Well at least they weren't listening to Marilyn Manson, playing Doom, and watching horror movies, they may have killed the whole town and nobody would have heard about it until three weeks from now. There is no drug or video game on the planet that makes you kill people, that is a private decision and has nothing to do with it. The only thing video games do is make you aware of violence; the lynch-pin is whether the person knows the difference between (and I hate to use Right and Wrong, because cannibalism is a rite of passage in some cultures and it's considered a mortal sin in Catholicism as an example. What I can say, is that knowing that the law will punish you for certain actions and knowing that some actions are very undesirable to others is a very present force in our society and necessary to various extents) right and wrong, if they have no concept of this, violence and murder carry no consequence or meaning. If a person is mentally unable to recognize and abide those consequences and laws they deserve what they get; the real problem is that the meaning of violence was never made clear enough to these two apparently, it's either that or they're just common criminals who decide that it's easier to not follow the law and hope they don't get caught.
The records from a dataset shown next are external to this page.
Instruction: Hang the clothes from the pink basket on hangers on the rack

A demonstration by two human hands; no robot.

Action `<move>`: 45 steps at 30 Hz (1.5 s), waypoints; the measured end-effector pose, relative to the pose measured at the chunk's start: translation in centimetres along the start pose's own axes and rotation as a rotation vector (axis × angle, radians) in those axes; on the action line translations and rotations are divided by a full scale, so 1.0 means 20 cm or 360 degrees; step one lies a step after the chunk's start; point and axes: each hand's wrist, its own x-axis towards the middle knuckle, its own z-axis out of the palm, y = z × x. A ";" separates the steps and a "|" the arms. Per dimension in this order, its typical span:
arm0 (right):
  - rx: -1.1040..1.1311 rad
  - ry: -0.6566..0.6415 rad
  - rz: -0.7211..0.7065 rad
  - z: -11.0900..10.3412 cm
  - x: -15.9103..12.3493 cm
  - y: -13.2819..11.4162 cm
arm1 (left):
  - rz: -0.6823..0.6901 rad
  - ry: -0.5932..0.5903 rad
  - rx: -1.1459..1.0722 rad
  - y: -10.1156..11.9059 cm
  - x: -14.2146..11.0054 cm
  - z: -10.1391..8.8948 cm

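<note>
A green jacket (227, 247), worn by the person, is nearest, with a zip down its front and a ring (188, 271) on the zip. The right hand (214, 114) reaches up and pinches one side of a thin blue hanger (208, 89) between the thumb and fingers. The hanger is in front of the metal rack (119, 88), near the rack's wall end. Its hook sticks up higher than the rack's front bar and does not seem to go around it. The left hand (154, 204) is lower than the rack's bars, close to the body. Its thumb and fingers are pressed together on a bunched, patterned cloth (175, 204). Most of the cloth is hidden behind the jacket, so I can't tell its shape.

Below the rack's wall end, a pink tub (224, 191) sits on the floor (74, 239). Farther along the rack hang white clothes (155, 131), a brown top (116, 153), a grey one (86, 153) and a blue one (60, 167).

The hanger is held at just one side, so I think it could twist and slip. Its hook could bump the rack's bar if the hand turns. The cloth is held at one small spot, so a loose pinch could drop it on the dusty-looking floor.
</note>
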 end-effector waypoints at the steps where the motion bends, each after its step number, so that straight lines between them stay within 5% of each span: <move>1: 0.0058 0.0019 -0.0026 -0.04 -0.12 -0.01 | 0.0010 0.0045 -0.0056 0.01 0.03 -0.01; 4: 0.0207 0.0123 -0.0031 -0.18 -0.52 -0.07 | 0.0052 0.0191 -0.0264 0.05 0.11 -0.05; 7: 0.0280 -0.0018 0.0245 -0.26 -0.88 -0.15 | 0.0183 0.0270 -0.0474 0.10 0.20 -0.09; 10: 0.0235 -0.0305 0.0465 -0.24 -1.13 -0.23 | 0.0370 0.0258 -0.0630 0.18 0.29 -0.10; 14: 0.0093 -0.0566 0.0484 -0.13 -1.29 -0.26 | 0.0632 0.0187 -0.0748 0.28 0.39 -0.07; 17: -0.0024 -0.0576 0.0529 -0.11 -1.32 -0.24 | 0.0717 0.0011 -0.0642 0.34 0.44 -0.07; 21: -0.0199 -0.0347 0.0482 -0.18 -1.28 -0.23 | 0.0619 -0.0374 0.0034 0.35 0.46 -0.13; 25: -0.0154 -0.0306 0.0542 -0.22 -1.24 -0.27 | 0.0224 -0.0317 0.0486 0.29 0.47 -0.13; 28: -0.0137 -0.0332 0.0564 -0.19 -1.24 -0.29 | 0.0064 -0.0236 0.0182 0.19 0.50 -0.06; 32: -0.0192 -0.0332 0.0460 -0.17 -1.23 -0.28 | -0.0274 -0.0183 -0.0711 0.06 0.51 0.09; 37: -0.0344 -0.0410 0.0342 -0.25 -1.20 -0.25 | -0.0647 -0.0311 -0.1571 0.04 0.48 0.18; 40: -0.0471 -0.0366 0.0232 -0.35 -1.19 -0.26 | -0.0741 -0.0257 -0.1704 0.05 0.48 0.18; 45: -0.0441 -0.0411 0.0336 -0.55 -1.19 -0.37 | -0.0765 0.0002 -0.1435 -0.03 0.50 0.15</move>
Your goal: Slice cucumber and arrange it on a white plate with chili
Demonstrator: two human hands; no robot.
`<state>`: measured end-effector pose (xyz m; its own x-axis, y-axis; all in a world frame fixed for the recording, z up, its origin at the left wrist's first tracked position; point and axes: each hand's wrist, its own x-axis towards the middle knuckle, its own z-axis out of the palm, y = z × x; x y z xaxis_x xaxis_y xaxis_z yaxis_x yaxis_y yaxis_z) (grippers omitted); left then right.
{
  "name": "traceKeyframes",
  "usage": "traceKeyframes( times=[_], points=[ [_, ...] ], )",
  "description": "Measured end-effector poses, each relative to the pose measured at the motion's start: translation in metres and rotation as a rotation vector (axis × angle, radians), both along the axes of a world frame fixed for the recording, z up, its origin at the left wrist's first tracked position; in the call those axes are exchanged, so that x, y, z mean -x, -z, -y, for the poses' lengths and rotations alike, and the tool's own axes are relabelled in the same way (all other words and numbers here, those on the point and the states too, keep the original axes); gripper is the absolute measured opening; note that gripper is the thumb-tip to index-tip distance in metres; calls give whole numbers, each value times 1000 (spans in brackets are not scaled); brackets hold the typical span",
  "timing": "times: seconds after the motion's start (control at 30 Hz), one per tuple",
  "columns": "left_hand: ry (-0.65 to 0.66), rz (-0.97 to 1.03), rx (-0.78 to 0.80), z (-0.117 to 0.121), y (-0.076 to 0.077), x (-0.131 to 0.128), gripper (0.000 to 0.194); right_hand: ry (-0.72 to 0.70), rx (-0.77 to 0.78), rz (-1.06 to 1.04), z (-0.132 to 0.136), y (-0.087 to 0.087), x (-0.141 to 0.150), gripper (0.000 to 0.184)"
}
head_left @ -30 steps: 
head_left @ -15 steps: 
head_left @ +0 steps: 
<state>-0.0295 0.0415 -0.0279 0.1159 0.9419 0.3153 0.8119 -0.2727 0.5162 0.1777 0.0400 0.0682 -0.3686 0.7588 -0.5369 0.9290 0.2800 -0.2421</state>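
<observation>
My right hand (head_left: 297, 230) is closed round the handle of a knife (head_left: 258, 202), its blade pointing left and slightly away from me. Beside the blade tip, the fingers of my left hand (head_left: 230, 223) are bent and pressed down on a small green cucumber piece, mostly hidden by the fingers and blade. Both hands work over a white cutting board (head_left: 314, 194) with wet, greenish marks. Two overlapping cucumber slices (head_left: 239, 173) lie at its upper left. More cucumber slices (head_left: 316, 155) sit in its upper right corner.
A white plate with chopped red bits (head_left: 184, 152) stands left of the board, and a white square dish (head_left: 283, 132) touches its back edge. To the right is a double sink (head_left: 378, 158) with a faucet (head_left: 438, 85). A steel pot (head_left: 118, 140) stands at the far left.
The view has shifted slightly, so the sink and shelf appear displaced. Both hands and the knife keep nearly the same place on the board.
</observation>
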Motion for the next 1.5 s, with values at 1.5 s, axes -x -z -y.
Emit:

My question is, where were their parents, if they just didn't have time to prevent this, they're equally responsible for not paying enough attention or keeping them supervised. If they couldn't afford daycare and they couldn't supervise their children they probably shouldn't have had children. I'm not saying un-supervised children will kill each other or themselves; I'm saying un-supervised children generally are more apt to accidentally hurt themselves or others because of their inexperience and lack of knowledge. Video games give people knowledge of how people and things can be hurt; it doesn't teach them when to hurt things or why to hurt things or even if it's necessary or not, that's up to everybody else, especially parents, to complete that knowledge.
TheNecroswanson
Personally, I think free will and destiny really don't make much sense anyway. Really, think about it, if you have free will and you think you have all the power in the world to decide your actions, then it could just as easily be said that your destined to think you have all the power to make your own decisions when you make them; but every decision you make no matter how free it may seem has already been predetermined by "Fate" or "Destiny". You're just changing the responsibility to something that can't be proven, the only way "Destiny" matters is if you had an opportunity to go back and make different decisions, proving you can change what has already been done, but you can't prove it either way, so it's simply little more than the glass is half empty or half full. Even if Fate decided you were going to chainsaw yourself 18 of your neighbors you were destined to get the chair. The jury are destined to think you are destined to kill more people anyway; or maybe you just went off the handle and the jury made the decision that your too dangerous to live because you're brutally violent and can't seem to tell the difference between what makes you somebody people will dislike and what makes you somebody they will dislike. The outcome is the same.